À ceux qui verraient dans son plaidoyer pour la révision constitutionnelle une forme d'allégeance politique ou, à l'inverse, une manœuvre d'opposition déguisée, l'archevêque Ejiba Yamapia oppose une réponse biblique. Interrogé mardi lors d'un live Space organisé par le journaliste Stanis Bujakera Tshiamala, le pasteur a tenu à clarifier sans ambiguïté la nature de sa relation au chef de l'État. « Ma Bible dit de prier pour ceux qui vous dirigent. Félix Tshisekedi me dirige aujourd'hui, je prie pour lui. La Bible dit : faites du bien au frère dans la foi. Félix Tshisekedi est un frère dans la foi, je dois lui faire du bien », a-t-il déclaré, posant d'emblée un cadre théologique là où d'autres cherchaient une grille partisane.

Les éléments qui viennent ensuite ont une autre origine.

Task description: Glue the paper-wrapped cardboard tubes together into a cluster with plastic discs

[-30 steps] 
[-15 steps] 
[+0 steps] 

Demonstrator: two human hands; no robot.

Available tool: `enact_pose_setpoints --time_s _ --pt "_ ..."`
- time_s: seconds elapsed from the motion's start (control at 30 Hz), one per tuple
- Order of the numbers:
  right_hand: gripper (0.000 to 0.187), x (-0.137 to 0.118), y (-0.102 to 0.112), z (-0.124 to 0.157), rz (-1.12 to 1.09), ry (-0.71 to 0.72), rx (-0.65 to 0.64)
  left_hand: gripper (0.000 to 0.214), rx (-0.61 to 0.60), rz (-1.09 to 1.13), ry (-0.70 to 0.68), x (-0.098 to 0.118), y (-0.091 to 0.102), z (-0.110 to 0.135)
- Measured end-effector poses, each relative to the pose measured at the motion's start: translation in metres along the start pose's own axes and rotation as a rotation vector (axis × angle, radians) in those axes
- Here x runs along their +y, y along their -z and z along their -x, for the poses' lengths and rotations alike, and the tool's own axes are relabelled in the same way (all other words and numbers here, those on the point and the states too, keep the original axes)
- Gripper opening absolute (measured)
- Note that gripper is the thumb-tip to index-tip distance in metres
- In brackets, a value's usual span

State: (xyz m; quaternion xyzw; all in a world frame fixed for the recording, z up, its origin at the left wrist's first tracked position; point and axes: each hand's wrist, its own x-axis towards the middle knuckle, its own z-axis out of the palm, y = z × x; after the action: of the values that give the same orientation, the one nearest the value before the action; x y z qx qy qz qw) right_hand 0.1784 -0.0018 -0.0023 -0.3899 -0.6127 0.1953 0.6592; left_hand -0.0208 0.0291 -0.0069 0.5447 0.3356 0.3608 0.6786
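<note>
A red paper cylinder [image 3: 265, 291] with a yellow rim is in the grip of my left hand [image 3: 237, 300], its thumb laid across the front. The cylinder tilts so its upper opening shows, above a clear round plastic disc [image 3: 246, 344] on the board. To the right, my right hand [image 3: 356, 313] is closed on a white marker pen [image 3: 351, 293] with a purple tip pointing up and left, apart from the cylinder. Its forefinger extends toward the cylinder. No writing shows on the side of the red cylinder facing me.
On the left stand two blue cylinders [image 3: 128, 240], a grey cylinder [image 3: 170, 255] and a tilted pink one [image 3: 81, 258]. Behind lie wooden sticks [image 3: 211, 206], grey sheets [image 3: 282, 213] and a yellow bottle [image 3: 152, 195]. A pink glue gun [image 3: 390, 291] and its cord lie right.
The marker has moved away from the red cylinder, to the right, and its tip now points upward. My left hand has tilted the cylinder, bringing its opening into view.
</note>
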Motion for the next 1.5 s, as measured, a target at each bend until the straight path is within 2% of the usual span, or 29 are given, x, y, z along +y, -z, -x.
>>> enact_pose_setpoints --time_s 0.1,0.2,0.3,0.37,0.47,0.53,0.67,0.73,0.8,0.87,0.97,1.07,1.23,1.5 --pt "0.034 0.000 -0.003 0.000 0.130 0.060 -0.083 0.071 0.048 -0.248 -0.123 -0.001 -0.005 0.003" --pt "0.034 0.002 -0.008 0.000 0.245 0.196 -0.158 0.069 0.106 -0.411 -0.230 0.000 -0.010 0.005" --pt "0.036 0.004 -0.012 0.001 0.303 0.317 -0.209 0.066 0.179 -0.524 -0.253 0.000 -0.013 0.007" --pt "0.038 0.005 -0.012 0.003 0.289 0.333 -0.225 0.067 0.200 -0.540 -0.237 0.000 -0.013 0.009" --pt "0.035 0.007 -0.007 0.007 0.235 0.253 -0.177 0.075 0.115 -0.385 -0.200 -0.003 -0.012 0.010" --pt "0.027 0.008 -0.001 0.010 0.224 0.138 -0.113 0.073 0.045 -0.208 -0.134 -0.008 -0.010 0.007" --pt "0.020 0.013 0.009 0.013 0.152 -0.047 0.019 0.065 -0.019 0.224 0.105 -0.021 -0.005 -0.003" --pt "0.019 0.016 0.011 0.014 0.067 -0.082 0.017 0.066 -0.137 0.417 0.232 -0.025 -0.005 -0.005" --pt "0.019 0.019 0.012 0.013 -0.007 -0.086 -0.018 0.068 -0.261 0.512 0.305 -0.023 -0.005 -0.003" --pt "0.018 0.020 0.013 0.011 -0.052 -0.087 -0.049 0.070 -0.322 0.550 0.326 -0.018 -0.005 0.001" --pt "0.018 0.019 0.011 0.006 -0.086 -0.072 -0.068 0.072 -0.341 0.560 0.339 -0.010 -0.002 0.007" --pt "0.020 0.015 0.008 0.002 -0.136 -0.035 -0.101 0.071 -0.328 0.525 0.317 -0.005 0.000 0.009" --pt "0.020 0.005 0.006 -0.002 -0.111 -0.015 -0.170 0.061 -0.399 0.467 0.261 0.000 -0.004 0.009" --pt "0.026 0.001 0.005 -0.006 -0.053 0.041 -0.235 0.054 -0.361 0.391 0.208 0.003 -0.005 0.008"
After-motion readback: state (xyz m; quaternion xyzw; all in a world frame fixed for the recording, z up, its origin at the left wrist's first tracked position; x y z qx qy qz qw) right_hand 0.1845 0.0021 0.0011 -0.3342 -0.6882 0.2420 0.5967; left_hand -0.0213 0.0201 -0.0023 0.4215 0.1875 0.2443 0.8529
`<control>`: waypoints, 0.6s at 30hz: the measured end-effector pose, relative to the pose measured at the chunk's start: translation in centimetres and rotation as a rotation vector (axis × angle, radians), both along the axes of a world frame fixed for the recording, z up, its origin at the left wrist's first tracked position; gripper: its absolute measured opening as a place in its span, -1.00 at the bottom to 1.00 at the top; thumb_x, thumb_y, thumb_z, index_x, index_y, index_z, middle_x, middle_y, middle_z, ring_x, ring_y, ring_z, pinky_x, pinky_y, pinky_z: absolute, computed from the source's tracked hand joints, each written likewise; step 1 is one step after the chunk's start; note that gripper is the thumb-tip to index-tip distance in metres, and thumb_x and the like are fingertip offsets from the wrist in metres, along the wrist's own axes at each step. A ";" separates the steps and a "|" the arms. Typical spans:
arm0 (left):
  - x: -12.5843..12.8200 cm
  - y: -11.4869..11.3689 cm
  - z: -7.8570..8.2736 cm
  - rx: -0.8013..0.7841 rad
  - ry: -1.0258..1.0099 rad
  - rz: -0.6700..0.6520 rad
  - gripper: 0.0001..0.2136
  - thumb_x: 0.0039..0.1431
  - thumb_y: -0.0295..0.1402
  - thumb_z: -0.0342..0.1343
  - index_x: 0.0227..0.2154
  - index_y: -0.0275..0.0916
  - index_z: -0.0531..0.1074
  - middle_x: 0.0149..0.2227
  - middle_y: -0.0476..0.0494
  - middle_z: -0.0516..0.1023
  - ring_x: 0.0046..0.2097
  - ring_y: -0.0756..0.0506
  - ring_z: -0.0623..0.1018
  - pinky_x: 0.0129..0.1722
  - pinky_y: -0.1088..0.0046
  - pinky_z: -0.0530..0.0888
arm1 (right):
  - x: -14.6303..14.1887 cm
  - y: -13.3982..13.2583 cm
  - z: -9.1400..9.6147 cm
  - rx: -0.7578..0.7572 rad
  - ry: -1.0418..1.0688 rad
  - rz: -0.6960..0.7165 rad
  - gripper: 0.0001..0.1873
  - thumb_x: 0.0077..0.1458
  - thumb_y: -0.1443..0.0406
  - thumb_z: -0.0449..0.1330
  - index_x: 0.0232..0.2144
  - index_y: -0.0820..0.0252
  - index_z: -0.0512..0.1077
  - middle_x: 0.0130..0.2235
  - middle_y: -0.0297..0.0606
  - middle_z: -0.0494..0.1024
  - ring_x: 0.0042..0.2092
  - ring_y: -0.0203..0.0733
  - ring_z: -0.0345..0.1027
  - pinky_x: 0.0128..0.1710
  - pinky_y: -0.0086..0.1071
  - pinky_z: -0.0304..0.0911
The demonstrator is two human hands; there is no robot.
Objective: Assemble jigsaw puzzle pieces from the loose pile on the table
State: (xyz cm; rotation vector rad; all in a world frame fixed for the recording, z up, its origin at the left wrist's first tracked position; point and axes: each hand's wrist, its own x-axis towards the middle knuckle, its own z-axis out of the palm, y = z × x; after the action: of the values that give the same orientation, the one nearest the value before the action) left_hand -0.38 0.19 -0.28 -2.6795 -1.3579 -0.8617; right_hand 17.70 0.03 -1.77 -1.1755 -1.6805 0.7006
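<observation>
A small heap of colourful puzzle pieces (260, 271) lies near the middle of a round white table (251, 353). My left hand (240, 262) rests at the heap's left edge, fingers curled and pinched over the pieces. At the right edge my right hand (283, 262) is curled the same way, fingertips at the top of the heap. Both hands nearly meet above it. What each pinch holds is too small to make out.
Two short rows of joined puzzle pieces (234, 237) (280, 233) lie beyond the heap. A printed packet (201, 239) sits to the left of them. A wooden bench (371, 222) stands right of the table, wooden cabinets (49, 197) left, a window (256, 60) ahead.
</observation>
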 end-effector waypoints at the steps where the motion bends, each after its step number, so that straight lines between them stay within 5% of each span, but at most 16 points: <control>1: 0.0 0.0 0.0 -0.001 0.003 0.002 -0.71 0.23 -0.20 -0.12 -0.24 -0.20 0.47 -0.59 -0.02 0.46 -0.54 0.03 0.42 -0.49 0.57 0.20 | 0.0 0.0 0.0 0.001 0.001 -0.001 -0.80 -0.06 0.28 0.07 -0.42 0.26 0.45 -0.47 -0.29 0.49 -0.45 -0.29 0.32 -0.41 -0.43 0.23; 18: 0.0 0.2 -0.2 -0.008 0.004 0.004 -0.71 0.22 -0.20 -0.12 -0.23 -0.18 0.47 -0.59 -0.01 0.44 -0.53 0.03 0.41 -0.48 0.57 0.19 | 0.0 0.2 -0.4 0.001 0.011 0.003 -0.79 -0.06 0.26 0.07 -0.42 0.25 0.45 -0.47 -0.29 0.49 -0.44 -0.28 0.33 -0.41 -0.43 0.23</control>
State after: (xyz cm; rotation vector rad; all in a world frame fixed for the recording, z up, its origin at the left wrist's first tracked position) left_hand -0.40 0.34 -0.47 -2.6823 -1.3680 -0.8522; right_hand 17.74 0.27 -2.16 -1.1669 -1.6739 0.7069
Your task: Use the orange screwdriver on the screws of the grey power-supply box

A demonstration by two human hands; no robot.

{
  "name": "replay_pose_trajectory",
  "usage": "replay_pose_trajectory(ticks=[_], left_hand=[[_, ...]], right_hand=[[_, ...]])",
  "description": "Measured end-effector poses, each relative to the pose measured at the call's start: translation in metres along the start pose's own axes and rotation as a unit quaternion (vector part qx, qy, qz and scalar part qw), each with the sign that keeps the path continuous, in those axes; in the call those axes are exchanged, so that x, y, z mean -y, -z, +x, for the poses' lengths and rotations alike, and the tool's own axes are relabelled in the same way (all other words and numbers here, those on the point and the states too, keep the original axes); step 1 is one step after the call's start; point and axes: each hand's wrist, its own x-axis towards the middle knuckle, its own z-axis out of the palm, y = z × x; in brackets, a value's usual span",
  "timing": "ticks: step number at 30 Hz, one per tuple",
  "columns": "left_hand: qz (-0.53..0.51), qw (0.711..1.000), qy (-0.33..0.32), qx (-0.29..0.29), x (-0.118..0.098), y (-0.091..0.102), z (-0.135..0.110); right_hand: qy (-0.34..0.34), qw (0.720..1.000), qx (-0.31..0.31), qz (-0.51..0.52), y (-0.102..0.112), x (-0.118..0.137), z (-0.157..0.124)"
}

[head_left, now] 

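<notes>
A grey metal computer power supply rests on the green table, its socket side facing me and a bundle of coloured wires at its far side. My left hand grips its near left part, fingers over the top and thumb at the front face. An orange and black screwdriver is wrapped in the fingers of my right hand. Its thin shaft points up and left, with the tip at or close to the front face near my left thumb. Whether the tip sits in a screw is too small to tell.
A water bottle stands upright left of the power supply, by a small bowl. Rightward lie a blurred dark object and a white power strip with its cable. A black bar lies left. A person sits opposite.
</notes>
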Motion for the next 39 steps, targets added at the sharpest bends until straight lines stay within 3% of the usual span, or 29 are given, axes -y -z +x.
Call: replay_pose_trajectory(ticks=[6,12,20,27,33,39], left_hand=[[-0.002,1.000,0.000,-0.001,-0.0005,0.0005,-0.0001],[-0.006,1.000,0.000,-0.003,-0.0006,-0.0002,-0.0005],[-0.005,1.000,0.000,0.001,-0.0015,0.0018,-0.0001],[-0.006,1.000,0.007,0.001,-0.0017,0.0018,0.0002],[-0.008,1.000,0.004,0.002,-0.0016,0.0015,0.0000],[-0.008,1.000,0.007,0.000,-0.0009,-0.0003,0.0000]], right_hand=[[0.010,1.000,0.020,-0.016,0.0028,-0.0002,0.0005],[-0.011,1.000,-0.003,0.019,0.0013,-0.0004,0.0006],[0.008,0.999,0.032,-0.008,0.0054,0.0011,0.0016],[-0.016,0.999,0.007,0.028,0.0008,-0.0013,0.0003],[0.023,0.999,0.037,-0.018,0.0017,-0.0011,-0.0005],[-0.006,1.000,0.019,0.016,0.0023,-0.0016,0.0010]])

Fort de plus de quarante ans de ministère pastoral, l'archevêque a convoqué son propre parcours pour étayer cette neutralité revendiquée. « Mobutu m'a laissé pasteur. Mzee Kabila m'a laissé pasteur. Joseph m'a laissé pasteur », a-t-il énuméré. Une trajectoire à travers toutes les républiques et tous les régimes qui lui permet d'affirmer n'avoir jamais versé dans l'opposition à un individu. Si quelqu'un prétend le contraire, a-t-il lancé, qu'il produise la déclaration, il examinera alors dans quelles circonstances elle a été faite.
C'est précisément dans cette logique qu'il inscrit son soutien au changement constitutionnel. Faire du bien à Tshisekedi, selon Ejiba Yamapia, ne signifie pas lui offrir une approbation inconditionnelle, mais l'accompagner spirituellement et citoyennement dans ce qu'il estime juste pour la nation. Son engagement pour la réforme n'est pas, dit-il, dirigé contre un homme, mais porté par une conviction qui le dépasse : celle d'un « Ainsi dit l'Éternel » dont il revendique la réception personnelle, et qu'il soumet au discernement collectif de tous les prophètes du pays.
Assumant pleinement les critiques que cette posture lui vaut, le pasteur a indiqué qu'il ne répondrait pas aux injures ni aux caricatures. « J'ai des comptes à rendre à Dieu et j'ai des comptes à rendre à ma nation », a-t-il tranché.